David Tennant performs exceptionally as a giddy post-regenerative Doctor whose trying to win the trust of his companion Rose. She’s still just that little bit unsure of this new man but by the end of Tooth and Claw her qualms are quashed. Billie Piper gets this across smoothly and does a superlative job as Rose. Love her or hate her, Piper did dish out several wonderful performances so there’s no denying she’s a good actress. Pauline Collins is an ideal casting choice as Queen Victoria, all prim and proper, channelling the personality of the late monarch consummately.

Tooth and Claw

Meanwhile the SFX department really outdid themselves with the CGI werewolf, it didn’t look particularly artificial and had a real air of menace about it.

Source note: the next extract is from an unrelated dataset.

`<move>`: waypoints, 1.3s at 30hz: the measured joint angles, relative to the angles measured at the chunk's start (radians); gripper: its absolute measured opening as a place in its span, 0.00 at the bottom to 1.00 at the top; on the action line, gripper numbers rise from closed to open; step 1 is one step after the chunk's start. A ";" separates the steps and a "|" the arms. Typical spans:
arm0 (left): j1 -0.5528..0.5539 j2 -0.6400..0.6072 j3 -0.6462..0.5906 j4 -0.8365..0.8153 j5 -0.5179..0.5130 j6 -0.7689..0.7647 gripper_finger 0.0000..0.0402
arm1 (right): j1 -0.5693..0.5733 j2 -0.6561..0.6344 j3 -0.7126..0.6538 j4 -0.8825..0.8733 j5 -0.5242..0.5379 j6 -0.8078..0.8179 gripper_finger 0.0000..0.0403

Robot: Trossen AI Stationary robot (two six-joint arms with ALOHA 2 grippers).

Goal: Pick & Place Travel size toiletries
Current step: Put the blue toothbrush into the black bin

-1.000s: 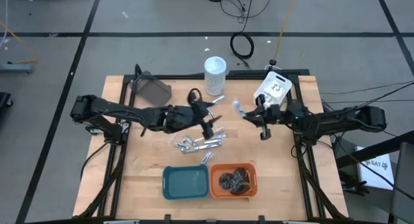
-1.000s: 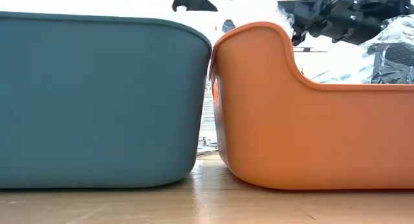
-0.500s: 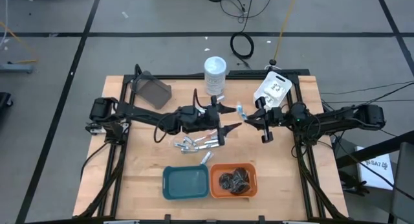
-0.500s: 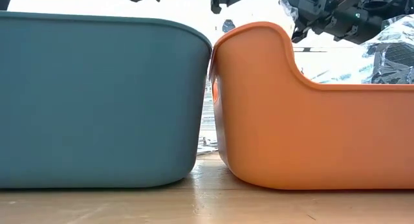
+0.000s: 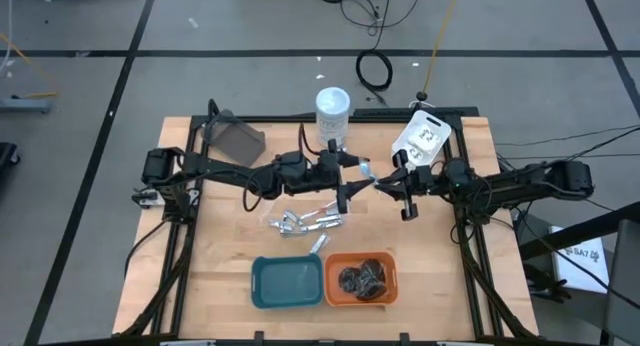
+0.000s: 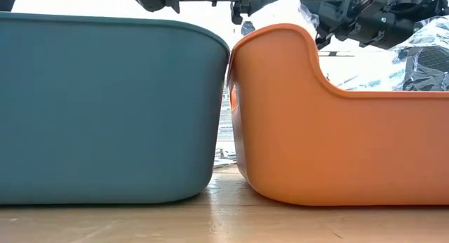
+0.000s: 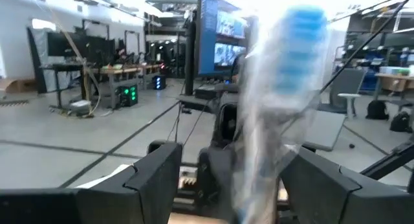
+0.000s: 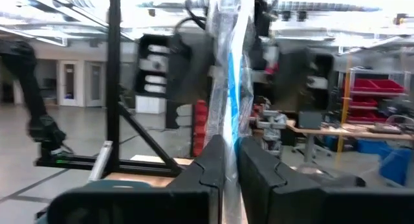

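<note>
So the item in play is a clear-wrapped toothbrush (image 8: 230,68) with a blue head, held up in the air over the middle of the table, between the two arms. The right gripper (image 5: 385,183) has its fingers (image 8: 210,166) pressed together on the lower part of the wrapper, pinching it. The left gripper (image 5: 352,182) faces it from the other side with its fingers (image 7: 158,175) spread wide, one on each side of the wrapped toothbrush (image 7: 281,101); whether they touch the wrapper I can't tell.

Below them, a pile of slim silver tubes (image 5: 305,222) lies on the wood, with bare table all around it. Nearer the front edge sit a teal tray (image 5: 262,271) and an orange tray (image 5: 390,271), side by side and touching. Dark round bundles (image 5: 362,280) are in the orange one. A white-lidded jar (image 5: 333,114) stands near the back edge, a grey bag (image 5: 235,140) lies at the back left corner, and a white packet with black print (image 5: 424,138) lies at the back right.

From the low view you mostly get the two tray walls (image 6: 105,102) filling the picture, with just a sliver between them and the arms dark along the top. Only the wrist views show the blue bristles and the crinkled wrapper up close, plus the room with desks and screens beyond.
</note>
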 joint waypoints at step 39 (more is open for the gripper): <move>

Tennant, Piper and Collins all worked well off considering it was just a man in a green suit

Tooth and Claw is, like I said, underrated. Why people overlook it in Series Two is beyond me, I mean, what’s there not to like? I’ll admit it isn’t exactly a classic and it’s not too groundbreaking but it’s a good fun adventure that veers on the border of being serious and a romp. It’s also one of Tennant’s best renditions as the madcap and capricious Time Lord.

Defining the Doctor will return in the New Year after Matt Smith’s final episode has aired…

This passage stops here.